A good time to blog. I am currently sitting on a hotel room bed, in Brunswick, GA at 10:11am on a Friday morning. Ogden Tabb and I drove a group of HS students down to watch the Evans High football team get beat up on by the Brunswick Pirates. It was a heart breaker of a game, but I have had a blast so far this weekend. The kids that were riding in my car got into a food/trash fight with another car in the caravan on the way down. I spent the better part of half an hour yesterday cleaning Zebra Cakes off of my windshield. But it was fun. Over the past 24 hours, I've been confronted with the reality of Young Life, and what kind of impact I now have the potential to have through it. Last night, Ogden and I stayed up until 4am with 7 or 8 high school guys, playing poker and watching Blood Diamond on HBO. The poker game itself was fun, if not drawn out, and full of curse words and expletives. As guys dropped out of the game, they slowly disappeared outside to smoke or worse. It was the trenches.
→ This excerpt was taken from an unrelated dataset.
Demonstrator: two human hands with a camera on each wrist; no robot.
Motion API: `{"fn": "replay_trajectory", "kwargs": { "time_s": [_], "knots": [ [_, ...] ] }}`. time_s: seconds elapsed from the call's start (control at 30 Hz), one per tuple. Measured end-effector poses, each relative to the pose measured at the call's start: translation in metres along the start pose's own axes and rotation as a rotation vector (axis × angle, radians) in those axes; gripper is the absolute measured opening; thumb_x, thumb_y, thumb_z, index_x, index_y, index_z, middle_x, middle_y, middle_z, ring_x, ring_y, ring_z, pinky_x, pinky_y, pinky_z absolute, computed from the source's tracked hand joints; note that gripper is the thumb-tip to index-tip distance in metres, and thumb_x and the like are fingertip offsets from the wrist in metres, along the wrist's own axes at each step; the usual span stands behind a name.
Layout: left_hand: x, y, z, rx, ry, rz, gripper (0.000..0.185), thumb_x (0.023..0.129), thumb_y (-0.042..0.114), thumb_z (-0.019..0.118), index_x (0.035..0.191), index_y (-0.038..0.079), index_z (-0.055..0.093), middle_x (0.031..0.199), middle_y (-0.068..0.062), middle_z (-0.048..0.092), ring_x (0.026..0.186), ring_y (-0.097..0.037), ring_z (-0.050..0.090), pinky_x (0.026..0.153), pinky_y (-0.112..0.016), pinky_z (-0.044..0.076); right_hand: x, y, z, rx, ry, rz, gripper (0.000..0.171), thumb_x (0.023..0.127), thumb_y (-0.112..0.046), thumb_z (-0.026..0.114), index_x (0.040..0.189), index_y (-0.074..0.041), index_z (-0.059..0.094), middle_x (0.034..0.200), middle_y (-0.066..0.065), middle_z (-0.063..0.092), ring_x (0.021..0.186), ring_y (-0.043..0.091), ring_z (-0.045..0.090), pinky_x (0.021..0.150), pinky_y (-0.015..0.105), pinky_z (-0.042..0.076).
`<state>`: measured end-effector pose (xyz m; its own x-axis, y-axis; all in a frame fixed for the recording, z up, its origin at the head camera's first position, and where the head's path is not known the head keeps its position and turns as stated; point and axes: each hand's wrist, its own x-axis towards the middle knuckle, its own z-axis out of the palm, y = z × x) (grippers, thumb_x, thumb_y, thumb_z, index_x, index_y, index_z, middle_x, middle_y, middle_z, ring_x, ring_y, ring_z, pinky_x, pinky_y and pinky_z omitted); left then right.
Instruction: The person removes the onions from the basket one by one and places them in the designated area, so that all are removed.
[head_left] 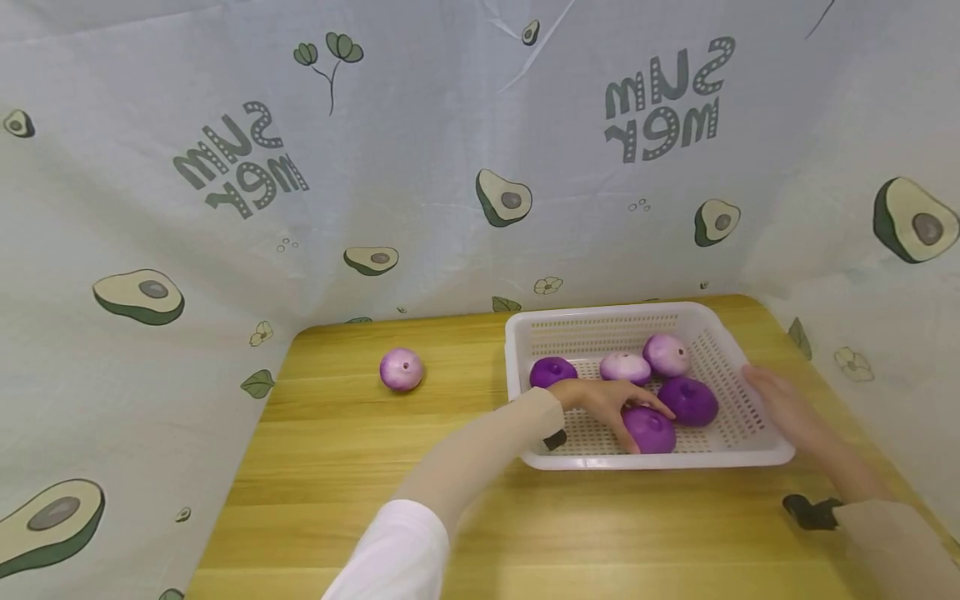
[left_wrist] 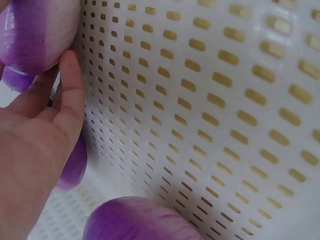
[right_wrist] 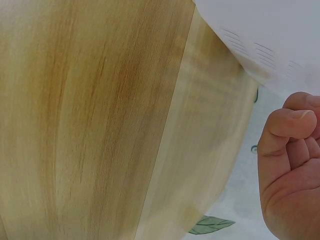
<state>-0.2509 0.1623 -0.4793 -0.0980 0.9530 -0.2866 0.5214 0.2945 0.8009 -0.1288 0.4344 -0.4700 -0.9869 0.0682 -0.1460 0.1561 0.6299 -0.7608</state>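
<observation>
Several smooth purple-and-white onions lie in a white perforated plastic basket (head_left: 652, 460) on the right side of the table. My left hand (head_left: 603, 398) reaches over the basket's front left part, thumb and fingers spread around a purple onion (head_left: 649, 432) near the front rim. In the left wrist view, fingertips press against a shiny onion (left_wrist: 37, 35) beside the perforated wall. At the basket's right rim is my right hand (head_left: 791, 412), its fingertips overlapping the edge. The right wrist view shows its fingers (right_wrist: 292, 122) loosely curled, nothing visible inside them, close to the basket's outer wall.
One pink-purple onion (head_left: 401, 369) sits alone on the wooden table (head_left: 360, 475), left of the basket. A pale cloth (head_left: 420, 167) printed with avocados and lettering hangs behind the table and along both sides. Dark straps are on both wrists.
</observation>
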Motion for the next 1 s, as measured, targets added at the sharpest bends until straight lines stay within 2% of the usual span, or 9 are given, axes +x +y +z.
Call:
{"fn": "replay_trajectory", "kwargs": {
  "time_s": [0.23, 0.47, 0.6, 0.67, 0.83, 1.0],
  "knots": [
    [-0.003, 0.003, -0.001, -0.034, 0.021, -0.064, 0.080, 0.074, 0.015, 0.090, 0.145, 0.023, 0.053, 0.140, 0.012, 0.049, 0.124, 0.002, 0.044, 0.098, -0.011, 0.035, 0.000, -0.002, 0.001, 0.004, -0.003, 0.014, 0.072, 0.110, -0.040, 0.013, 0.142, 0.025, 0.010, 0.143, 0.051, 0.008, 0.131, 0.069, 0.010, 0.108, 0.074, 0.007],
    [-0.006, 0.013, -0.007, -0.072, 0.024, -0.062, 0.078, 0.074, 0.015, 0.090, 0.143, 0.023, 0.054, 0.134, 0.010, 0.051, 0.115, 0.000, 0.048, 0.090, -0.012, 0.043, 0.001, 0.000, 0.002, 0.015, 0.013, -0.009, 0.071, 0.110, -0.038, 0.015, 0.142, 0.025, 0.011, 0.143, 0.051, 0.008, 0.131, 0.069, 0.009, 0.108, 0.074, 0.005],
    [-0.014, 0.022, -0.013, -0.102, 0.040, -0.073, 0.079, 0.072, 0.016, 0.091, 0.142, 0.027, 0.056, 0.133, 0.013, 0.050, 0.115, 0.000, 0.048, 0.089, -0.014, 0.045, 0.003, 0.002, 0.003, 0.004, 0.018, -0.017, 0.070, 0.110, -0.038, 0.015, 0.142, 0.025, 0.012, 0.143, 0.051, 0.008, 0.132, 0.068, 0.007, 0.108, 0.074, 0.004],
    [-0.018, 0.026, -0.016, -0.104, 0.059, -0.057, 0.079, 0.071, 0.016, 0.092, 0.141, 0.028, 0.056, 0.134, 0.016, 0.049, 0.115, 0.002, 0.049, 0.090, -0.014, 0.045, 0.005, 0.003, 0.003, 0.000, 0.016, -0.017, 0.071, 0.110, -0.039, 0.015, 0.142, 0.024, 0.012, 0.144, 0.050, 0.008, 0.132, 0.068, 0.007, 0.108, 0.074, 0.004],
    [-0.032, 0.034, -0.027, -0.111, 0.120, 0.036, 0.078, 0.071, 0.015, 0.092, 0.140, 0.024, 0.058, 0.131, 0.016, 0.051, 0.113, 0.000, 0.051, 0.090, -0.016, 0.048, 0.005, 0.005, 0.001, 0.006, 0.008, -0.012, 0.073, 0.109, -0.041, 0.014, 0.144, 0.023, 0.009, 0.144, 0.050, 0.005, 0.132, 0.068, 0.003, 0.107, 0.075, 0.001],
    [-0.055, 0.039, -0.038, -0.148, 0.162, 0.062, 0.077, 0.073, 0.015, 0.090, 0.142, 0.022, 0.056, 0.126, 0.013, 0.054, 0.110, -0.005, 0.055, 0.088, -0.019, 0.051, 0.000, 0.001, 0.002, 0.001, 0.016, -0.035, 0.070, 0.110, -0.038, 0.016, 0.141, 0.025, 0.012, 0.140, 0.052, 0.011, 0.128, 0.070, 0.013, 0.105, 0.076, 0.006]
  ]
}}
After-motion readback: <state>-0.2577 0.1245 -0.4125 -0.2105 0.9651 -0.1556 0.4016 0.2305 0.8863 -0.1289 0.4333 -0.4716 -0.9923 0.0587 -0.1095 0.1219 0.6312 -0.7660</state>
One of the guys told me something that stuck. He said that he loved Young Life camps because they let kids chew tobacco. Now, as I write that, I know what kind of flags it should throw up in righteous, God-fearing Christians' minds. It should be our goal as a ministry to keep high school kids from chewing tobacco and smoking cigarettes, right? I mean, isn't the role of the church to keep people out of sin, and to tell all non-Christians what's wrong with how they are living? I've recently come to udnerstand that the answer to that is no. Strikingly, no.
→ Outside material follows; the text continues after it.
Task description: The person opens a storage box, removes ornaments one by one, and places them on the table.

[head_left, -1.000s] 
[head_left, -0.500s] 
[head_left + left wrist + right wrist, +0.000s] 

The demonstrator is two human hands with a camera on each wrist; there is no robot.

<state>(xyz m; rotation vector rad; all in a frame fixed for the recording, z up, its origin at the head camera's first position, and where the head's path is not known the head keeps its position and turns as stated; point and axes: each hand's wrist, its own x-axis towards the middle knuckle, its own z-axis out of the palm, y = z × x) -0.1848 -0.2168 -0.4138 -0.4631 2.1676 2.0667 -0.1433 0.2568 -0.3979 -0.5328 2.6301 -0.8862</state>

It hit me, as I was lying awake in this hotel bed last night, that Jesus never told the people he touched to get rid of their sin, and then he would heal them, then he would free them, then he would save them. He even said that he had not come to save the righteous, but sinners. Kids need love, and I have been tasked with loving them. I am not asked to put limitatinons on my love. I am asked to love them wit a Christ-like love; which means no conditions, no minimum standards. Its not about accepting or not accepting lifestyles. Its all about accepting and loving people. And I love that we are in the business of loving people.

Comments

Romondo Davis said…
These kids—even though they probably don't realize it—are as blessed as you were by the likes of Fay, Mohr, Bain, Webel, etc.

I praise God for young men with hearts like yours.